*** Opening of Recorded data ***

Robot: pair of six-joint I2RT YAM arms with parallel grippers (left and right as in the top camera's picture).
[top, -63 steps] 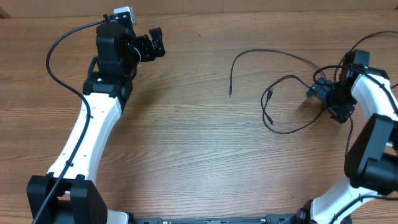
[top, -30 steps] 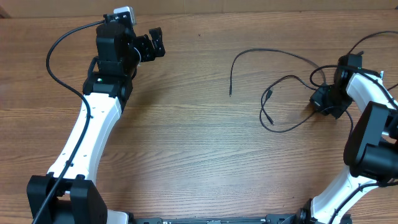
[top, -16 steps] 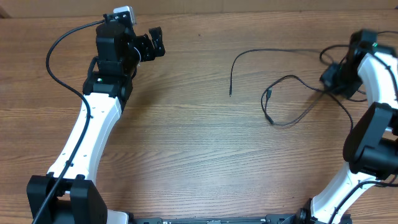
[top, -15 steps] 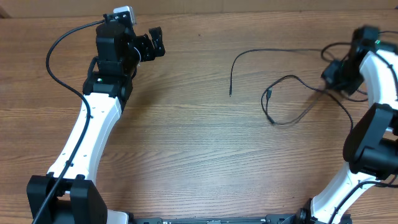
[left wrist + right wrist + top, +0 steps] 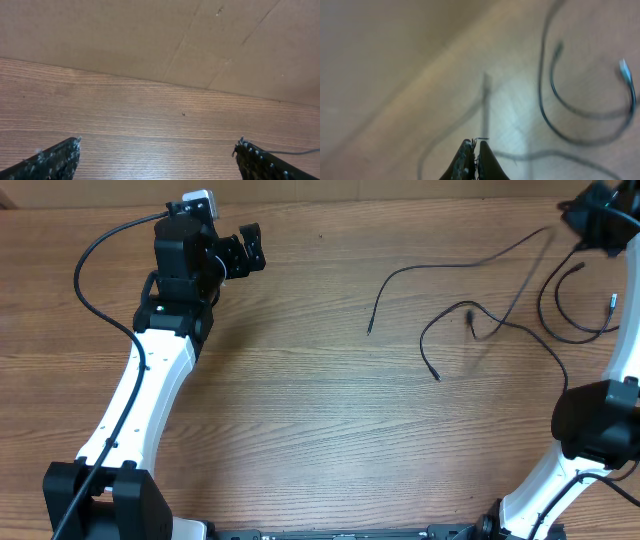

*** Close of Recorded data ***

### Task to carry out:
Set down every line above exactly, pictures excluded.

### Task output:
Robot: pair of six-joint I2RT YAM arms with parallel grippers (left and right as in the top camera's picture).
[top, -63 steps] 
[top, -30 steps] 
[top, -16 steps] 
[top, -15 steps] 
[left wrist + right wrist + top, +0 steps] 

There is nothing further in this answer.